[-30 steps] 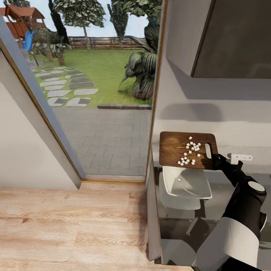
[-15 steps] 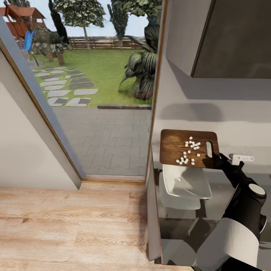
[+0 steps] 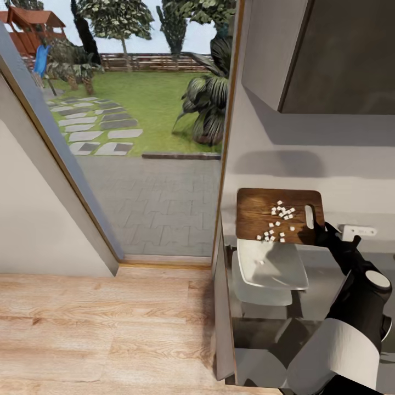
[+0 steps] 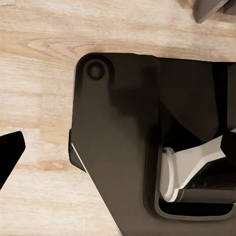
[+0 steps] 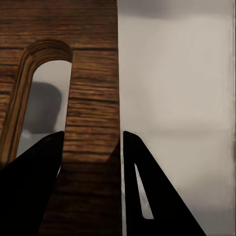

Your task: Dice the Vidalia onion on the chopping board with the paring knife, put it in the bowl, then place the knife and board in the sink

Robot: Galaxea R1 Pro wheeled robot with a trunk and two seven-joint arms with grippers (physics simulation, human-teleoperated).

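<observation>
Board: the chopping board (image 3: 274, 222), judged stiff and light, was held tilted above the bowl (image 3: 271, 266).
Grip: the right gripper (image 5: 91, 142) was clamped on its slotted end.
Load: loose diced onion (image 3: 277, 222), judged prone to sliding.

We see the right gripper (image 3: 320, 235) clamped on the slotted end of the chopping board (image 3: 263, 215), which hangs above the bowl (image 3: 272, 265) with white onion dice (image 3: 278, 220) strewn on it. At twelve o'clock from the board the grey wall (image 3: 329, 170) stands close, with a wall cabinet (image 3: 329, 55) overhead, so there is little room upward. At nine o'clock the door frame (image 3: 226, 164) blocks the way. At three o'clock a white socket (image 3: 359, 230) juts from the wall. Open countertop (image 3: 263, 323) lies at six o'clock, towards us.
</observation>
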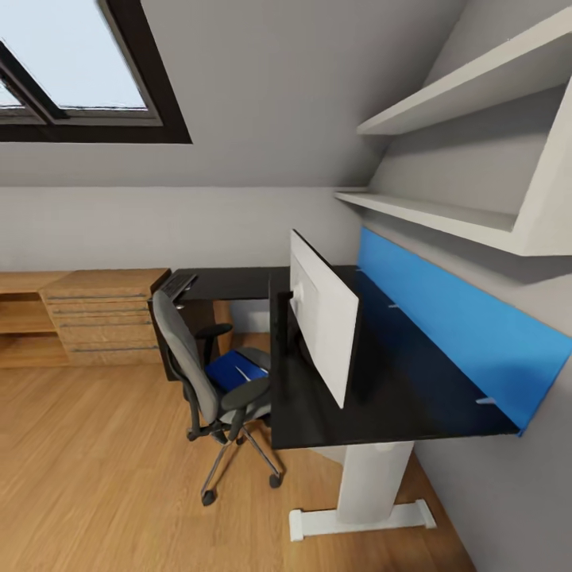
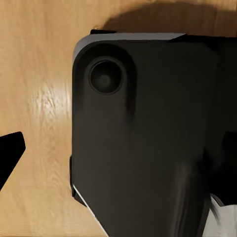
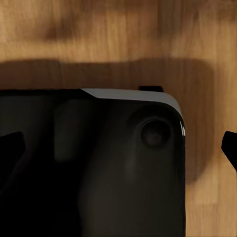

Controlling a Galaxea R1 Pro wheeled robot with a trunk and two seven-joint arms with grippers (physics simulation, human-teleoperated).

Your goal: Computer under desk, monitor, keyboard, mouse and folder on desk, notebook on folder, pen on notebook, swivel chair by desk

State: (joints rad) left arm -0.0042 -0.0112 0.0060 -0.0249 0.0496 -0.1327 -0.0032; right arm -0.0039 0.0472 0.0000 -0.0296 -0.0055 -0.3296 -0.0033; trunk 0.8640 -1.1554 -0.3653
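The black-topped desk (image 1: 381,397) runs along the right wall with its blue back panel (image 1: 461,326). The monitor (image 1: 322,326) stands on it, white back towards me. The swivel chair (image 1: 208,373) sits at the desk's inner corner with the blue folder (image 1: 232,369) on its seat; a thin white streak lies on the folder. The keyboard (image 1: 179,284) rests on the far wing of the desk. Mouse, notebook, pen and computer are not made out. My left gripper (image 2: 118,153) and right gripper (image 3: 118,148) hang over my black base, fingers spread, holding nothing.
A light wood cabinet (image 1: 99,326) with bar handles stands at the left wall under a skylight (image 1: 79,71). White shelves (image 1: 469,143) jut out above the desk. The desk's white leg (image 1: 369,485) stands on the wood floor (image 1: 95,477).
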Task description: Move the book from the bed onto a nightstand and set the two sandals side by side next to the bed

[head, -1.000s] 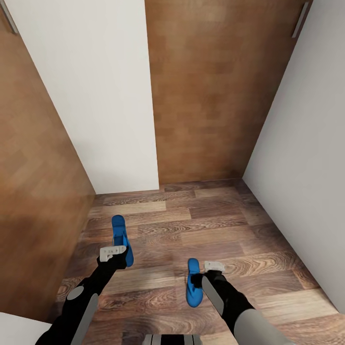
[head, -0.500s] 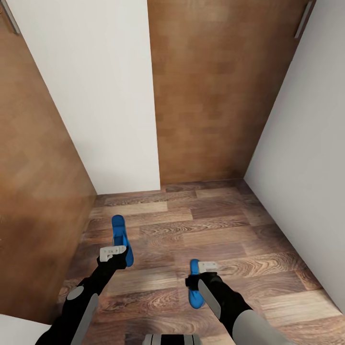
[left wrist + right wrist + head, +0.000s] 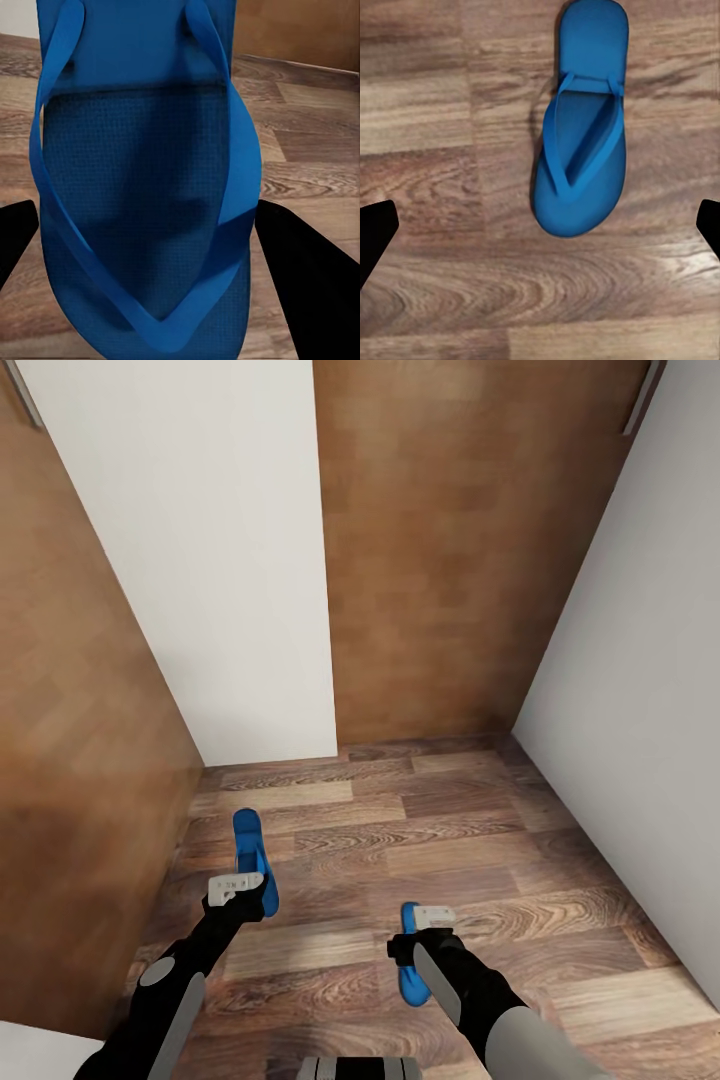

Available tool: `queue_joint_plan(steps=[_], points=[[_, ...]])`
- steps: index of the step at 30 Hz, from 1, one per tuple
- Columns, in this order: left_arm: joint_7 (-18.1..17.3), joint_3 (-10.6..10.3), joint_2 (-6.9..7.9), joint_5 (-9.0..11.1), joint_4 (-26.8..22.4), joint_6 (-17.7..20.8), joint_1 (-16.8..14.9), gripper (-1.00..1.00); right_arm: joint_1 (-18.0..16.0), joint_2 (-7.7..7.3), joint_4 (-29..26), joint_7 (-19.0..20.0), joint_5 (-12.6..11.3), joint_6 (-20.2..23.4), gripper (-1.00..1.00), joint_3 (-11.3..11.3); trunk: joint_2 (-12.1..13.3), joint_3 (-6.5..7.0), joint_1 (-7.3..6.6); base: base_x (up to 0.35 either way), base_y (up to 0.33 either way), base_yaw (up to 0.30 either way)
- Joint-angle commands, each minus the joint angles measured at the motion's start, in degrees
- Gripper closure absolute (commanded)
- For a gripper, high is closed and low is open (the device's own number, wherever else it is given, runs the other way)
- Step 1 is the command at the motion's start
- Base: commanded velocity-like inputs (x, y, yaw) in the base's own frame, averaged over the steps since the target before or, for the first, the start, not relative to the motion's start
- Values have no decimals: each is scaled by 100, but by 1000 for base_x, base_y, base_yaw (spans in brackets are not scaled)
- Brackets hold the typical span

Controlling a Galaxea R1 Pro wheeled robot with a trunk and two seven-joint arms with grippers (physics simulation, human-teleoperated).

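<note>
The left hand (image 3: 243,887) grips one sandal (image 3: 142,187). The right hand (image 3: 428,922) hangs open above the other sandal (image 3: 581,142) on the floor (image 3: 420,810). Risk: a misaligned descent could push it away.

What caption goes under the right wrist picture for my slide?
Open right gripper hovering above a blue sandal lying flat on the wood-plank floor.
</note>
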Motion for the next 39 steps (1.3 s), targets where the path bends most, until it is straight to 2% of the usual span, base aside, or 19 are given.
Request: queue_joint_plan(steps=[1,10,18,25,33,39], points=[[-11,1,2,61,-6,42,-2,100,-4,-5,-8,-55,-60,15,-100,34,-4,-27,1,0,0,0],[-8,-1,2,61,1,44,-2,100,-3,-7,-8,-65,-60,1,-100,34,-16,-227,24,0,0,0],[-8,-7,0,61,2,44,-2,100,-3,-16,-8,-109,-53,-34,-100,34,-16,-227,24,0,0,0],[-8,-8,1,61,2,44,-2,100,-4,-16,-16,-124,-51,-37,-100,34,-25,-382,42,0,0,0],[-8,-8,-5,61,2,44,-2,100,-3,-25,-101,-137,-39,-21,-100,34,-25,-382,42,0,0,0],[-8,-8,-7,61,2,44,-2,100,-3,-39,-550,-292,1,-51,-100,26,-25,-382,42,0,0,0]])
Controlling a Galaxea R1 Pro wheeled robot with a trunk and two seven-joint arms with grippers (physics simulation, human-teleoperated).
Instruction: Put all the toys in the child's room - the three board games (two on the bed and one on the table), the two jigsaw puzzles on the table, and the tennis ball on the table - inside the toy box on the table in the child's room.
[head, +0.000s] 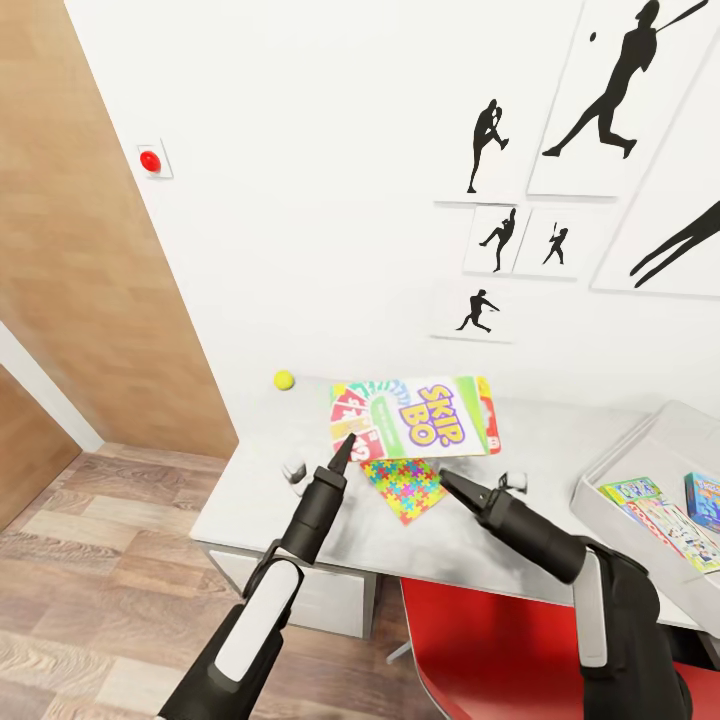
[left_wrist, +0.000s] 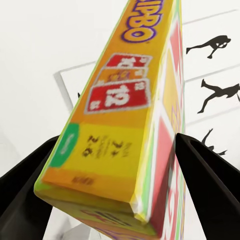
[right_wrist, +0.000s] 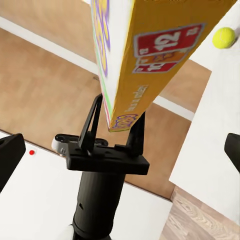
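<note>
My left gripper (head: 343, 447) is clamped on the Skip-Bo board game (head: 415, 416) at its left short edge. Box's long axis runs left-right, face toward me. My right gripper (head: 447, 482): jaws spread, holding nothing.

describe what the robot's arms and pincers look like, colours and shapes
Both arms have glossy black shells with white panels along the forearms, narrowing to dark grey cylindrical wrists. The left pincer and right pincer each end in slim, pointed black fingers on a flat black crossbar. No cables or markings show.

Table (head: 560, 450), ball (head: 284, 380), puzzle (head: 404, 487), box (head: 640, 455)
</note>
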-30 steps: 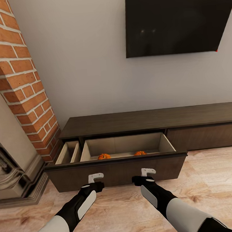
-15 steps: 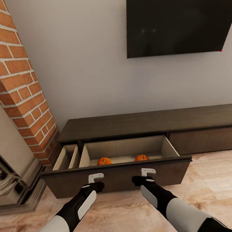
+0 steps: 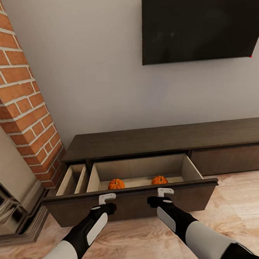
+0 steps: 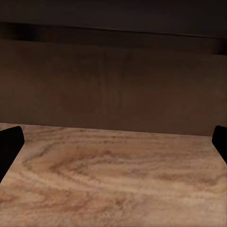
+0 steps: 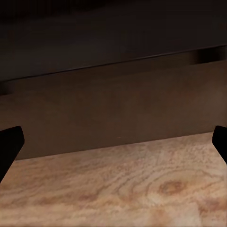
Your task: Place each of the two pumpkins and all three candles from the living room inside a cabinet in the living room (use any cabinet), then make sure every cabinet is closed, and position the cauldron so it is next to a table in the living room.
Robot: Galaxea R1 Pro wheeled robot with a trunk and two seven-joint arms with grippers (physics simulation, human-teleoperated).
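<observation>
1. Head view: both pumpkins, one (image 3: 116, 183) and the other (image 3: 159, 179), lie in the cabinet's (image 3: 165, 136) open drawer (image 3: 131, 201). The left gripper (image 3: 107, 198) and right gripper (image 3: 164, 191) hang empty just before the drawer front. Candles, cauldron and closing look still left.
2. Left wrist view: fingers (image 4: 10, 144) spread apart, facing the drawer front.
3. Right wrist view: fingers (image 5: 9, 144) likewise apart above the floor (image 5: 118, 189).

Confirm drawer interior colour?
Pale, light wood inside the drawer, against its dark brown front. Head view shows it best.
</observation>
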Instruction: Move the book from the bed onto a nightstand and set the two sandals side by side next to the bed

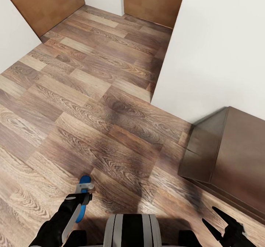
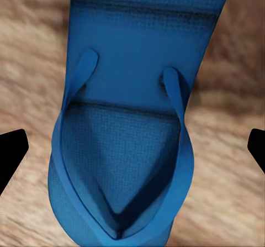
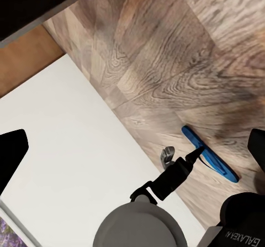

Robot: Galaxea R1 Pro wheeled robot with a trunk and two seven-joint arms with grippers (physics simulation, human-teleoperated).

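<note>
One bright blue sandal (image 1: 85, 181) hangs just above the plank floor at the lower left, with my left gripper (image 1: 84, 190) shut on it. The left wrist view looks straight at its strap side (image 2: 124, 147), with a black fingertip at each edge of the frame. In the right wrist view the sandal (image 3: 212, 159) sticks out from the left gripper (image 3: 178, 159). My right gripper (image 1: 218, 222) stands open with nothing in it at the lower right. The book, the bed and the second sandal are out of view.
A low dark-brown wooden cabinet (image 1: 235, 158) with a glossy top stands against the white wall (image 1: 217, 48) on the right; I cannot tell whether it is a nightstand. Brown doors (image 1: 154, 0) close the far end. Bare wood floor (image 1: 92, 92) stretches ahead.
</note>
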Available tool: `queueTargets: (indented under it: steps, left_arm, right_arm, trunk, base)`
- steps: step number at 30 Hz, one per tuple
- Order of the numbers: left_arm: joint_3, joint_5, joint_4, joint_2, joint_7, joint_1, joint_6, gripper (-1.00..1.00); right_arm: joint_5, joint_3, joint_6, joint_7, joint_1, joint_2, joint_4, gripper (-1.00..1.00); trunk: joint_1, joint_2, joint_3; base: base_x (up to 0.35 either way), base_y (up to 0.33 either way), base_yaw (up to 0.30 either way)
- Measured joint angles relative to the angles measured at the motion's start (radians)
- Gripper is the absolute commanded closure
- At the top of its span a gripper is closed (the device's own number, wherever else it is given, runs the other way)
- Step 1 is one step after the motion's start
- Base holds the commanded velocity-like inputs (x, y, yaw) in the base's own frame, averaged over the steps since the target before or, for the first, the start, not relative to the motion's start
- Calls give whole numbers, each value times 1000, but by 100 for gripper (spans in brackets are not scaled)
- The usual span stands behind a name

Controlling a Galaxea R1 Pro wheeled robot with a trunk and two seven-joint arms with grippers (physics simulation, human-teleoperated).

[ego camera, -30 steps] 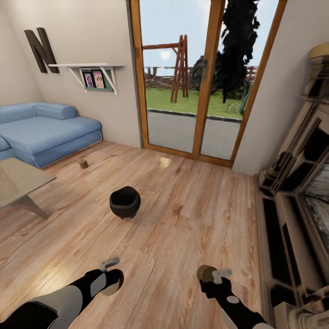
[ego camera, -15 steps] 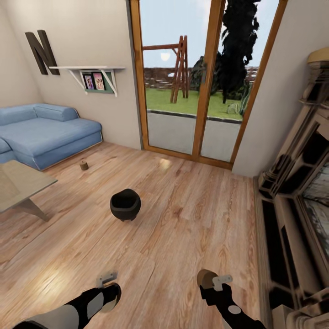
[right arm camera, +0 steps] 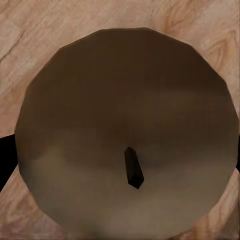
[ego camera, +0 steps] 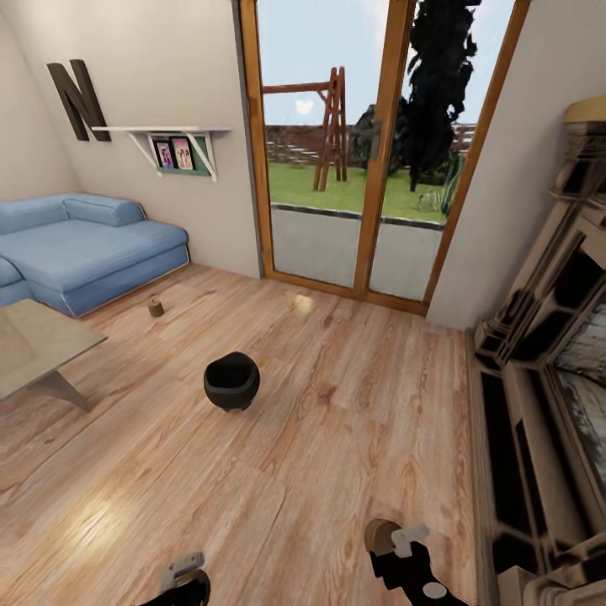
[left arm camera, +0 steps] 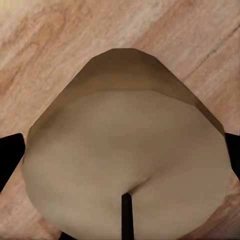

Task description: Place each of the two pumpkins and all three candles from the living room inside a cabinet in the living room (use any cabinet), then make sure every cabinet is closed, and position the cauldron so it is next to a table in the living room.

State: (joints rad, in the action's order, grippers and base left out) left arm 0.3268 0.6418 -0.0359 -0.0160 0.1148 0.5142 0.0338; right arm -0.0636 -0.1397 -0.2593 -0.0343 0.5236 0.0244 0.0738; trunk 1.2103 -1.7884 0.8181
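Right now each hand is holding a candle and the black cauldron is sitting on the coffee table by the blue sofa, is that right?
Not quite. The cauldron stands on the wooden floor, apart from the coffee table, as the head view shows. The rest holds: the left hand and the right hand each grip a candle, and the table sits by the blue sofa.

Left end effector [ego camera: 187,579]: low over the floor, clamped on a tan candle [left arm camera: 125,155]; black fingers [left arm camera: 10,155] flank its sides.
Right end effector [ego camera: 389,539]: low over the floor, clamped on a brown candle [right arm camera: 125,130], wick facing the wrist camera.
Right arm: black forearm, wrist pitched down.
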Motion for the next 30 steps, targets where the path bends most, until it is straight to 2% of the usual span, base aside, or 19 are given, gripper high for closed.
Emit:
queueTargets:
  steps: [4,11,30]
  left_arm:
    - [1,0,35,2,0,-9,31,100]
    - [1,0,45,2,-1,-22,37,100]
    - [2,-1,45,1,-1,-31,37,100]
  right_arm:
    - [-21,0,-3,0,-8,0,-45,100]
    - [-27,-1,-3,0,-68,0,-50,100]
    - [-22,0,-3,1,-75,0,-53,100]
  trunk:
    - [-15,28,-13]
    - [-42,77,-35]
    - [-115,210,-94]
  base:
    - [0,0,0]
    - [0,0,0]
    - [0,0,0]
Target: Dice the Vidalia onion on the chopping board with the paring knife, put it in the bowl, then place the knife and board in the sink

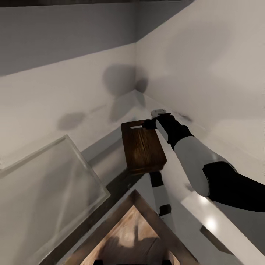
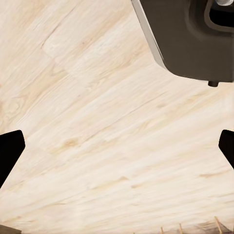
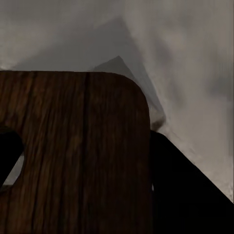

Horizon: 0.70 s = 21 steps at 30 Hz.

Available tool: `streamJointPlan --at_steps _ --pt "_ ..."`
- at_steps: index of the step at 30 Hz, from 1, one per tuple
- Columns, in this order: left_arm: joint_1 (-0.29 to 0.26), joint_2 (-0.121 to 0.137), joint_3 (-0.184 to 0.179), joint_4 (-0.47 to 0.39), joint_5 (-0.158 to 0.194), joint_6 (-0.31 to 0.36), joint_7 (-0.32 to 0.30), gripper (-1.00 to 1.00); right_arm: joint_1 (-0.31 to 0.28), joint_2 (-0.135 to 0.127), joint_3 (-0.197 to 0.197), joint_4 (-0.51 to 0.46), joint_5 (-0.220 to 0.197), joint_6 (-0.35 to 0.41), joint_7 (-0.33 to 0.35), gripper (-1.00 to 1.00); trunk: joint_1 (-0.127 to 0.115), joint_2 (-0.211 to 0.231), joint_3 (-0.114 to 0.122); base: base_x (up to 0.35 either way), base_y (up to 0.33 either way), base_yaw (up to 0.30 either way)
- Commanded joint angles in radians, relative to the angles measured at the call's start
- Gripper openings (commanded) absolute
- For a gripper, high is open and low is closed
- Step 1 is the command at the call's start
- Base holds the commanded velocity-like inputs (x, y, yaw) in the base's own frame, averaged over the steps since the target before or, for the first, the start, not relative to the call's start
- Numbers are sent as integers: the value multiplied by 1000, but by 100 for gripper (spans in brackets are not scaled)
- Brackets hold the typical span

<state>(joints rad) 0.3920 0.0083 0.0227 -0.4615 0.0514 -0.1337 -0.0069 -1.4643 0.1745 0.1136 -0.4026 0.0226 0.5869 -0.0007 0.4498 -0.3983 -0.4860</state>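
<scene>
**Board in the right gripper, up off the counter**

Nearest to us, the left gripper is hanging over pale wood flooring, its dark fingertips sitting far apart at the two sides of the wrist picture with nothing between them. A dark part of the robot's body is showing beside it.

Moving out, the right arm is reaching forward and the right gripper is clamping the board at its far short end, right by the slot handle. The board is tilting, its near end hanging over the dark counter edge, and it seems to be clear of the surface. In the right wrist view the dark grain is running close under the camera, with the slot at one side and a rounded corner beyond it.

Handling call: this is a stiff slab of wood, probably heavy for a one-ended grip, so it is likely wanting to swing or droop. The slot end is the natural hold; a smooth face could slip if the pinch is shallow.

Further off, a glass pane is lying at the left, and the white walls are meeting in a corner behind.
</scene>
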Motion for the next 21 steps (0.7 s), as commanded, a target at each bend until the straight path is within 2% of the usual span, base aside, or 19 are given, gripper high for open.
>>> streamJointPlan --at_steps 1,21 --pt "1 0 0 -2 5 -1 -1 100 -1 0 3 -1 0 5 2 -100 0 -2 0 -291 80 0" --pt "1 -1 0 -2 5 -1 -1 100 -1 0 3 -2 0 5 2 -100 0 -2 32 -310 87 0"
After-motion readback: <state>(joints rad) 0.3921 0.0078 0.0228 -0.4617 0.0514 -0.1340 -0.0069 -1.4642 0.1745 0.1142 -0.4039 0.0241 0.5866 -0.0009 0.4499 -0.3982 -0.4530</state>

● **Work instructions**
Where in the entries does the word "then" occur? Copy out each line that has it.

● **Your response**
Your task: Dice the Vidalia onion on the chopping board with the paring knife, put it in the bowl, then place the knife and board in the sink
Your task: Place each of the two pumpkins and all three candles from the living room inside a cabinet in the living room (use any cabinet), then make sure every cabinet is closed, and position the cauldron so it is next to a table in the living room.
Task description: Place each of the two pumpkins and all three candles from the living room inside a cabinet in the living room (use any cabinet), then make sure every cabinet is closed, and position the cauldron so it is next to a table in the living room.
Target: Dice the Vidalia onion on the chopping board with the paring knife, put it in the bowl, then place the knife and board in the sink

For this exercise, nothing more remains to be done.